• _Activity_
The entries below contain a stretch that opens with the line containing "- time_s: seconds" and closes with the line containing "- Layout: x"; set down that stretch exactly, both ends included, and nothing else.

• _Records provided_
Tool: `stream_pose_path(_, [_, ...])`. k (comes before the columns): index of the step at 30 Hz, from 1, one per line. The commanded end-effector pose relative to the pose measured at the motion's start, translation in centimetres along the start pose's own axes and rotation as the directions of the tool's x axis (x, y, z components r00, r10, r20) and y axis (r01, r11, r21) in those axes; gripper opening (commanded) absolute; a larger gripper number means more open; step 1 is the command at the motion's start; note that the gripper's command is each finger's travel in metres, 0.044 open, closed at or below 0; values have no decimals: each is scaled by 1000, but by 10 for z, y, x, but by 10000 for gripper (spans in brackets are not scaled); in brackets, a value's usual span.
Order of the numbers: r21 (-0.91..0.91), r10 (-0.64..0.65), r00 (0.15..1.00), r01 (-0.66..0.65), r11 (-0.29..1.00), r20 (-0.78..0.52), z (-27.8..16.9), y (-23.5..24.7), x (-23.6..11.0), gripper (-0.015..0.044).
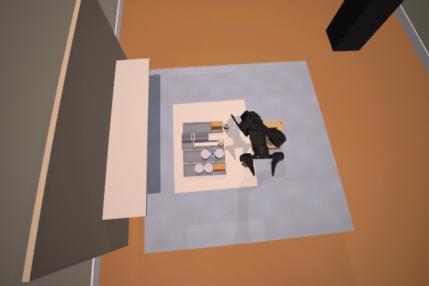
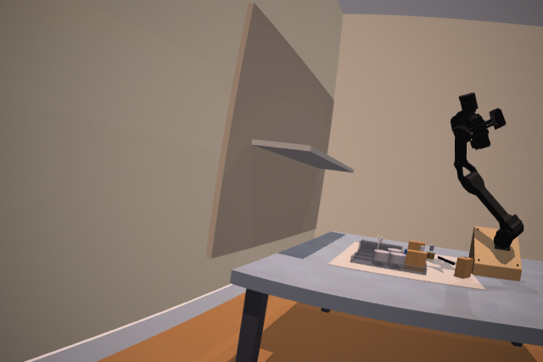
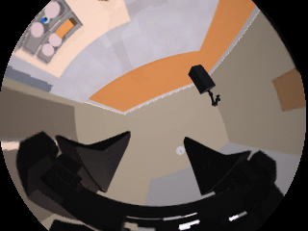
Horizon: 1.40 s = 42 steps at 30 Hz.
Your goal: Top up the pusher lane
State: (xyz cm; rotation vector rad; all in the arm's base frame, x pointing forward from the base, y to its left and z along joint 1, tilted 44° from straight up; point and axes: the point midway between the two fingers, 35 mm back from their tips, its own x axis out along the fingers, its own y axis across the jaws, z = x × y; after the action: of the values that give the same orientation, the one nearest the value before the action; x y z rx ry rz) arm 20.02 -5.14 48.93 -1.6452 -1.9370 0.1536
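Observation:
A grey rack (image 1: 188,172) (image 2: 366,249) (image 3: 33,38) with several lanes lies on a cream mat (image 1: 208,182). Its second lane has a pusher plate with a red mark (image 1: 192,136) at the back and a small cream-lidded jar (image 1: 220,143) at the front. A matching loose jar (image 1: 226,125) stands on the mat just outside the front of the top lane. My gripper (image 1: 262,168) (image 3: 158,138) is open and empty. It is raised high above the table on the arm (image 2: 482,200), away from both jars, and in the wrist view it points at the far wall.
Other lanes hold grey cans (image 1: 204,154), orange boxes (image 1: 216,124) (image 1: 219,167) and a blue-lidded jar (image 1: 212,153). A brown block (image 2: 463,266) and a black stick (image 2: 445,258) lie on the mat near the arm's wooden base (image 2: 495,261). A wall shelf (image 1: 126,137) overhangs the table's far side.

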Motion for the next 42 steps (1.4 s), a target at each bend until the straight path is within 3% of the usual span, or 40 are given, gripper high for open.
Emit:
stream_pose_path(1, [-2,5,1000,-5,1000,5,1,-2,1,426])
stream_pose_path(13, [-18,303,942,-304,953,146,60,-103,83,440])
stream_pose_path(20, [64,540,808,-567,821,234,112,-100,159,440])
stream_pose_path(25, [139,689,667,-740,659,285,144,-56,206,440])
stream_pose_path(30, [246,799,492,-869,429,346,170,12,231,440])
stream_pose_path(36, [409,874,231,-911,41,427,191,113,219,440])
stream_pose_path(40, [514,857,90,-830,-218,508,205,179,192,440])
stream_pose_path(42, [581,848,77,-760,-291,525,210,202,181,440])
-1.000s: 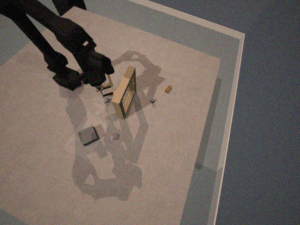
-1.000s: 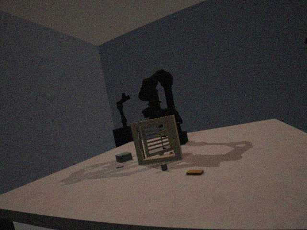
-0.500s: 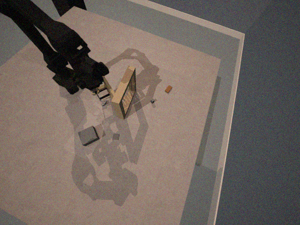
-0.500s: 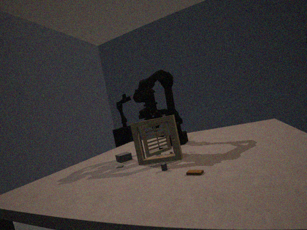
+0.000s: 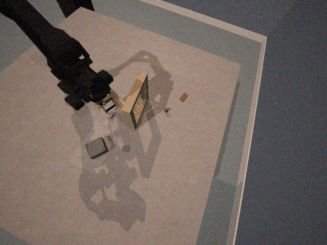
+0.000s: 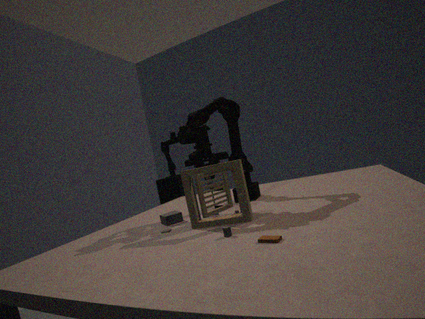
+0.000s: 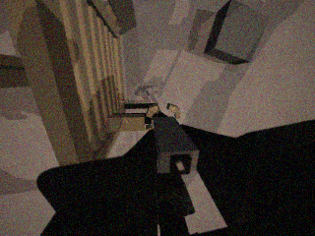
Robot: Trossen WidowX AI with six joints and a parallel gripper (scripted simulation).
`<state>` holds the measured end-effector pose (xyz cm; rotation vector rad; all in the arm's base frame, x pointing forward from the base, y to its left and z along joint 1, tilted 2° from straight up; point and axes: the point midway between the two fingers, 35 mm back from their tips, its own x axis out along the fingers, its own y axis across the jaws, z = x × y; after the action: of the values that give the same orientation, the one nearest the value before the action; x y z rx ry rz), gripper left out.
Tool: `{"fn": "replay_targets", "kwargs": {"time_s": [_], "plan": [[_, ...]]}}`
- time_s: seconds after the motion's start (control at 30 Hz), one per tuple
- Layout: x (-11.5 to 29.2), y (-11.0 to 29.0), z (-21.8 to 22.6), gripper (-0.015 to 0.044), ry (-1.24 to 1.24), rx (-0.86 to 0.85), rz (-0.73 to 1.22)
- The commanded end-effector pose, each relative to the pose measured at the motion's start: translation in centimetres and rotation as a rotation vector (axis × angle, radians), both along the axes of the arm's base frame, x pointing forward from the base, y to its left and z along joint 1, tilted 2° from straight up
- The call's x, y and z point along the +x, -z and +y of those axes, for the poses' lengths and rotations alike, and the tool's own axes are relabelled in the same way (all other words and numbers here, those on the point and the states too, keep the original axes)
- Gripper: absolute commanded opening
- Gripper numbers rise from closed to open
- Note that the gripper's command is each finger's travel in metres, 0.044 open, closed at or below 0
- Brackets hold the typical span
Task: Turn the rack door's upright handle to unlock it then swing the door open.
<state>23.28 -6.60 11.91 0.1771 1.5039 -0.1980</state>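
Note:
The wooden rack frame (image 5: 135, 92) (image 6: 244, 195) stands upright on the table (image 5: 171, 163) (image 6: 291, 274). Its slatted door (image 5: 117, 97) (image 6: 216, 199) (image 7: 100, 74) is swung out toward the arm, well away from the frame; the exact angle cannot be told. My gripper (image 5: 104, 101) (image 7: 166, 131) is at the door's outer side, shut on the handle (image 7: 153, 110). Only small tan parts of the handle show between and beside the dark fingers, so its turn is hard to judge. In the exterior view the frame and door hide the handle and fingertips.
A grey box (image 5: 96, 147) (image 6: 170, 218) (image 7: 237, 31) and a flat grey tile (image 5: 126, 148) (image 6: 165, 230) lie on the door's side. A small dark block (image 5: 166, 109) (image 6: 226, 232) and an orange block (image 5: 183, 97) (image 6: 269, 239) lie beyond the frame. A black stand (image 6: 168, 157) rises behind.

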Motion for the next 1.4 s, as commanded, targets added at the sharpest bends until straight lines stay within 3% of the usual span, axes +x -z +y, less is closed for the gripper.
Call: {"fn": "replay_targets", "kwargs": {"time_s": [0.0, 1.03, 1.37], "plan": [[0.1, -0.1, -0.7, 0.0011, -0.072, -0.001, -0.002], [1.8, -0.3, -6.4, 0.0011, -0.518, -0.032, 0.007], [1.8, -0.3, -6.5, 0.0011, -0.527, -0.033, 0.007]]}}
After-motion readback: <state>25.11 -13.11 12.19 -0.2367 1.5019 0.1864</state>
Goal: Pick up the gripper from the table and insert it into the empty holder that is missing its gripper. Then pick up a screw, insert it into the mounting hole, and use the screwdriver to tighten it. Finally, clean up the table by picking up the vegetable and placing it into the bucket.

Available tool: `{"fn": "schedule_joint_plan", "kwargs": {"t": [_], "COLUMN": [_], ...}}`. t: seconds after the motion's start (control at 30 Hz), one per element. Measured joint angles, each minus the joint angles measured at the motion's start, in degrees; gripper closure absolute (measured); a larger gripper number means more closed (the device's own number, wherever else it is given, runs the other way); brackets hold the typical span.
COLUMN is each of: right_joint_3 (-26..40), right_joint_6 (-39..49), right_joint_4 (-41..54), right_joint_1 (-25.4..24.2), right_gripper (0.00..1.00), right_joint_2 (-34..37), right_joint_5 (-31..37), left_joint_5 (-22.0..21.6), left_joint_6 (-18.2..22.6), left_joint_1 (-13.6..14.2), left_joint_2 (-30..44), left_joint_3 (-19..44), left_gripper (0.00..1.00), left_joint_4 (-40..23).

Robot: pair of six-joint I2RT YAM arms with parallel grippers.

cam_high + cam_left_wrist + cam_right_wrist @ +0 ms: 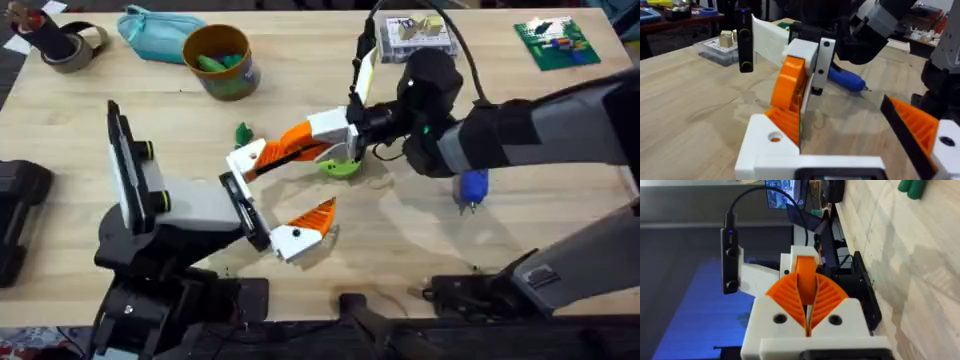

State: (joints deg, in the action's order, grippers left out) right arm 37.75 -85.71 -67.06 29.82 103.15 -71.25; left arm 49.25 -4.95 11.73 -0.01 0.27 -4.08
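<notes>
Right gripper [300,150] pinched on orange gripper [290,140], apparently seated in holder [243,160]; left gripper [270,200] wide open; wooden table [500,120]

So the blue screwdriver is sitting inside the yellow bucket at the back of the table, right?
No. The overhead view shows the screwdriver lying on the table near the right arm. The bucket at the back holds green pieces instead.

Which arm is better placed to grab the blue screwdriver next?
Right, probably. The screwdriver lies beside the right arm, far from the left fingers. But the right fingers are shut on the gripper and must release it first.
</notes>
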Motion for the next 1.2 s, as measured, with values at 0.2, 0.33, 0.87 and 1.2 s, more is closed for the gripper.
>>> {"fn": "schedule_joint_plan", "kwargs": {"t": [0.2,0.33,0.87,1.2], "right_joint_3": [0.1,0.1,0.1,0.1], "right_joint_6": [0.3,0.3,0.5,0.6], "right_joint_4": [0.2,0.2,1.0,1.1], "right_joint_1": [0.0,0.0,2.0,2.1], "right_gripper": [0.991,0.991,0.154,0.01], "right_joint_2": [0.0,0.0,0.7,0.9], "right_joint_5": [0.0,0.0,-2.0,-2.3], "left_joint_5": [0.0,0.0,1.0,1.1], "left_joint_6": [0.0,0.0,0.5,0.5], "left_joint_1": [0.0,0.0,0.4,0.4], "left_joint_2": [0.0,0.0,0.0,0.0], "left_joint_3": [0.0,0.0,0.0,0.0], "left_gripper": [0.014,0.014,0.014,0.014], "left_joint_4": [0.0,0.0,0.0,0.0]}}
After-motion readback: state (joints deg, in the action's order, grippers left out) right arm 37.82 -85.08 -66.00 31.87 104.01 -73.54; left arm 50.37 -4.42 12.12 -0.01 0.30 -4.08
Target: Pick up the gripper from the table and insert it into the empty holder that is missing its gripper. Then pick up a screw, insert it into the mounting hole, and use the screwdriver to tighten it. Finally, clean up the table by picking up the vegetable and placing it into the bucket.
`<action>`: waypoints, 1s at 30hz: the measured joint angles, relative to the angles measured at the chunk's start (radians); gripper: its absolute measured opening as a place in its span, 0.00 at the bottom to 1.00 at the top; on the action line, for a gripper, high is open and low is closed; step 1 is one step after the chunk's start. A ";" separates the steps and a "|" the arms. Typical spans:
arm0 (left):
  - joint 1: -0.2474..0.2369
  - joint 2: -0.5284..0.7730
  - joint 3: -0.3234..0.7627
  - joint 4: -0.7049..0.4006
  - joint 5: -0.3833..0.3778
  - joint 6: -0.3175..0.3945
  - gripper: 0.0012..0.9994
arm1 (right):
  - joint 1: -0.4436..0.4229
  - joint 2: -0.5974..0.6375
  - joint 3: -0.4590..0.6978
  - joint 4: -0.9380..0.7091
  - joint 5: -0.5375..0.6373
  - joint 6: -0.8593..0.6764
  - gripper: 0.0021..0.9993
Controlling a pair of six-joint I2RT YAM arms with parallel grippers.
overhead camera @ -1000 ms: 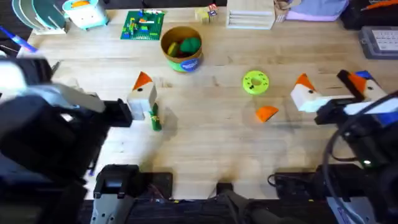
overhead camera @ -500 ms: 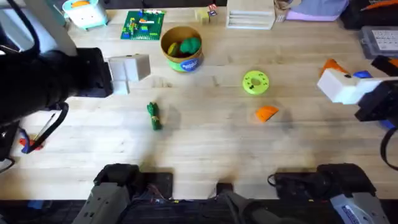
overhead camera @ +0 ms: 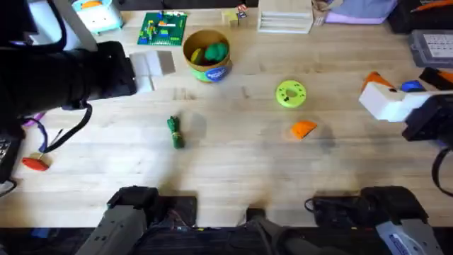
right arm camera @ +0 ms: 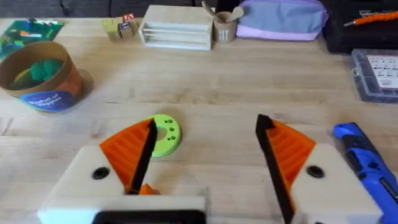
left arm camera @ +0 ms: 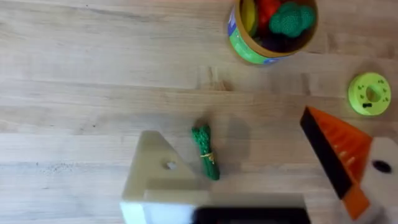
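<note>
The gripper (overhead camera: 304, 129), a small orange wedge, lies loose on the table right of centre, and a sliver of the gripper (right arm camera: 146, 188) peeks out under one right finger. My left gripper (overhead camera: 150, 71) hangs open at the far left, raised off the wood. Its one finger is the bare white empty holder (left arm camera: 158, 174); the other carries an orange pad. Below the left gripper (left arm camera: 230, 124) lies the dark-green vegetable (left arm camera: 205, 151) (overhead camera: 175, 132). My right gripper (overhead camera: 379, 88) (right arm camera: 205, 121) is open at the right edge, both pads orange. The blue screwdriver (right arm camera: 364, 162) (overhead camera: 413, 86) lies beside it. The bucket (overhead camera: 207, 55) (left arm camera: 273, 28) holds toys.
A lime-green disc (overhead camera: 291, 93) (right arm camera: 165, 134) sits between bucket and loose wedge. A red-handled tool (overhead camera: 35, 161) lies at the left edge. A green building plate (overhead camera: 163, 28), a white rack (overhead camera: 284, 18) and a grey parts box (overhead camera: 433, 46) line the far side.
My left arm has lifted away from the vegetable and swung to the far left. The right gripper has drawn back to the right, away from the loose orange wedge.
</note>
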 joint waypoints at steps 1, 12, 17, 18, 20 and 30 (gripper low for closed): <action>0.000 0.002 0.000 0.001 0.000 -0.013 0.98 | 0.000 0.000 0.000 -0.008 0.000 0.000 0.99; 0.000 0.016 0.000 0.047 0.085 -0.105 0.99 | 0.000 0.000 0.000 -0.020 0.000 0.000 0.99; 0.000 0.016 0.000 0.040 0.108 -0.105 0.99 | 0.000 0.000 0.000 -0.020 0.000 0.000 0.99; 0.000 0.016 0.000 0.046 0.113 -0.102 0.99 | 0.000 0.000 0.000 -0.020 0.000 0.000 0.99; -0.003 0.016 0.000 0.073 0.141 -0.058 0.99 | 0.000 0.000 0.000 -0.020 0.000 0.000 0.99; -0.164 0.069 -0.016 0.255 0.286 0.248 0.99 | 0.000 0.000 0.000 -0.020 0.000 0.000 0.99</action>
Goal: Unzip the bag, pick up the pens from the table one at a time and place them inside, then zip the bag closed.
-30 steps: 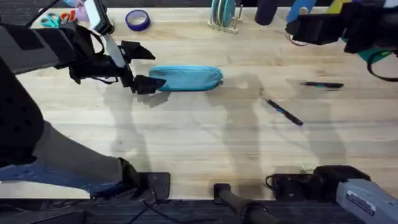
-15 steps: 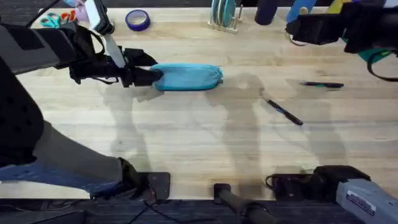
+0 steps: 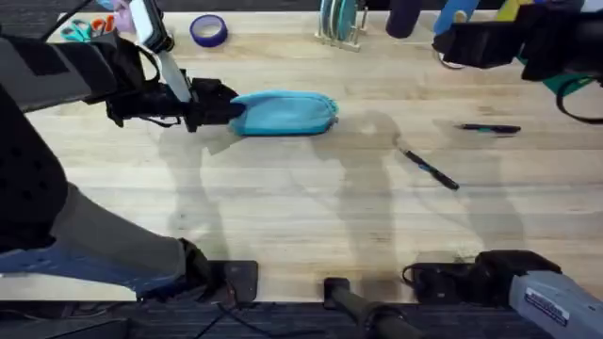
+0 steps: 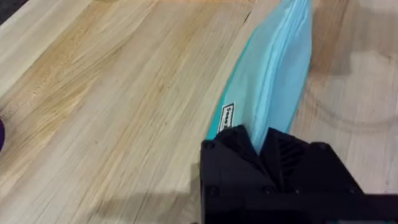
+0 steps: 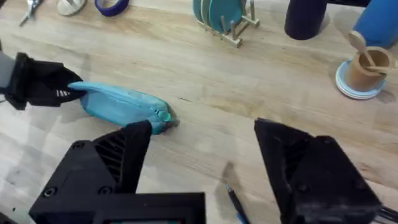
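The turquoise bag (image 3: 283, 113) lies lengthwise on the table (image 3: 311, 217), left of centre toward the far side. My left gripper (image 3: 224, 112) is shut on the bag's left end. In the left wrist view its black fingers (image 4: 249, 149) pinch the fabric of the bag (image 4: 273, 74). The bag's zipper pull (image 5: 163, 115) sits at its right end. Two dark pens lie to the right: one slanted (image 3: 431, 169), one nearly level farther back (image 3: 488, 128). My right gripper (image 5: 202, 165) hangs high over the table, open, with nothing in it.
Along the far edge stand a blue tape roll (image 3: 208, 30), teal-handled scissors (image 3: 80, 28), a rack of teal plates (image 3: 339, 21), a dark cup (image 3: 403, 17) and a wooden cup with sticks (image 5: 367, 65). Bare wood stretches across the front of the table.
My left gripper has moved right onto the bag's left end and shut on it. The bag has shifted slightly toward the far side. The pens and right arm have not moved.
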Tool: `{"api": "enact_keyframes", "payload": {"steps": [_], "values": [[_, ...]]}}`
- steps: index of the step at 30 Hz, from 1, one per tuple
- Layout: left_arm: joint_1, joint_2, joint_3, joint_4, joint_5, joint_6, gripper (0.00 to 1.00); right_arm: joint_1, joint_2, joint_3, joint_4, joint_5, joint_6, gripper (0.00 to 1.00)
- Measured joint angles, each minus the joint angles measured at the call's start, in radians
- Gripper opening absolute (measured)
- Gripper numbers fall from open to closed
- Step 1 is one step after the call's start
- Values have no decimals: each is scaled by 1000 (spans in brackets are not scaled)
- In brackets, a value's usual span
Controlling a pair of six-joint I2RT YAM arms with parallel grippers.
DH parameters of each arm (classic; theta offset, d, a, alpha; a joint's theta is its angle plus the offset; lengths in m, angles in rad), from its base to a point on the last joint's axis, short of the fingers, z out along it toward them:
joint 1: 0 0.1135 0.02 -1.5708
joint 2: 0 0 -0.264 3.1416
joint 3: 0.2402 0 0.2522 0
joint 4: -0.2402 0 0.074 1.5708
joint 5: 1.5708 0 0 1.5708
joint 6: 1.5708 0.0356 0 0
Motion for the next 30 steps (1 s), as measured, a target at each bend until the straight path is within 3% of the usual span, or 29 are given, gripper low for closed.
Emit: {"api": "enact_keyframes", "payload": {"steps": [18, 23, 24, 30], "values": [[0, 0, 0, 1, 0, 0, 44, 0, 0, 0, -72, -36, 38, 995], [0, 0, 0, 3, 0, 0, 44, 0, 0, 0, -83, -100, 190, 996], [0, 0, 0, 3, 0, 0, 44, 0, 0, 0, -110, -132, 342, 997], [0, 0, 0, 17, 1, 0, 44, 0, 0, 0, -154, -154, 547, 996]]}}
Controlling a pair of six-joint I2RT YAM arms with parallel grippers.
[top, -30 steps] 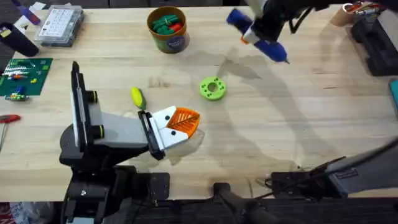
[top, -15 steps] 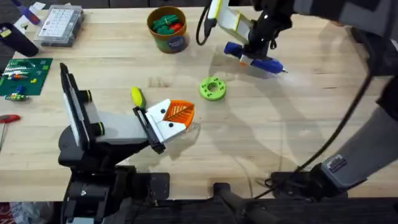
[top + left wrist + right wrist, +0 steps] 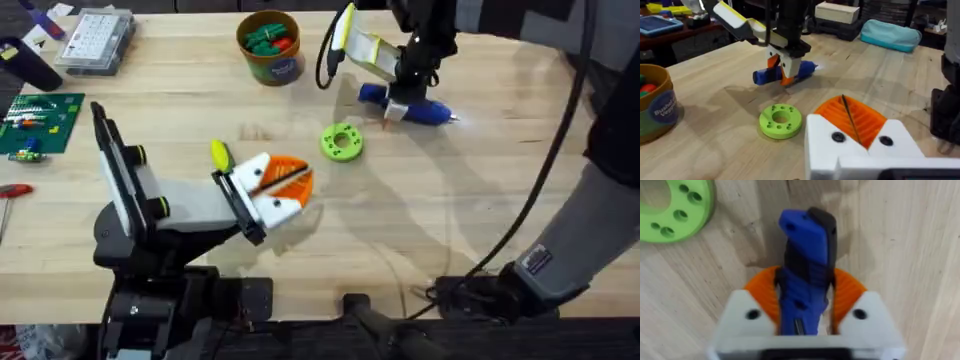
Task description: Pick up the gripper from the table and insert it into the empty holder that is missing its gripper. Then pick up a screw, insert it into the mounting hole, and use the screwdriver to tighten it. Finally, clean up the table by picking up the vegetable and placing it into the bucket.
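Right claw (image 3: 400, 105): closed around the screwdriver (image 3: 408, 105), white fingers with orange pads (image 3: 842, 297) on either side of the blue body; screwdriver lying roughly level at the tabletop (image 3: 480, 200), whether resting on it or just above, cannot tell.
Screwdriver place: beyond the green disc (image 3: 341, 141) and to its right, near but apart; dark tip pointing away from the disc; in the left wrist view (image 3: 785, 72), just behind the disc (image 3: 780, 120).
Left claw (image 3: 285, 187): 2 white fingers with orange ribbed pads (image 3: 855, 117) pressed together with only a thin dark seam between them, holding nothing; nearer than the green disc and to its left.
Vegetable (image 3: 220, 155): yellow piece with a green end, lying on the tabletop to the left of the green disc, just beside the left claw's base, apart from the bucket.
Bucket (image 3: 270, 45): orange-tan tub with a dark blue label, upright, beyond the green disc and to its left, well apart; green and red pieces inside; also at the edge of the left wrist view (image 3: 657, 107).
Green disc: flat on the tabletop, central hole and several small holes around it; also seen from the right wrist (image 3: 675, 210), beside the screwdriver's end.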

• _Output for this exercise_
- time_s: seconds after the motion's start (control at 30 Hz), one per tuple
- Layout: x (-11.5 to 29.2), y (-11.0 to 29.0), z (-21.8 to 22.6), gripper (-0.015 to 0.044), ry (-1.24 to 1.24), rx (-0.86 to 0.85), rz (-0.73 to 1.22)

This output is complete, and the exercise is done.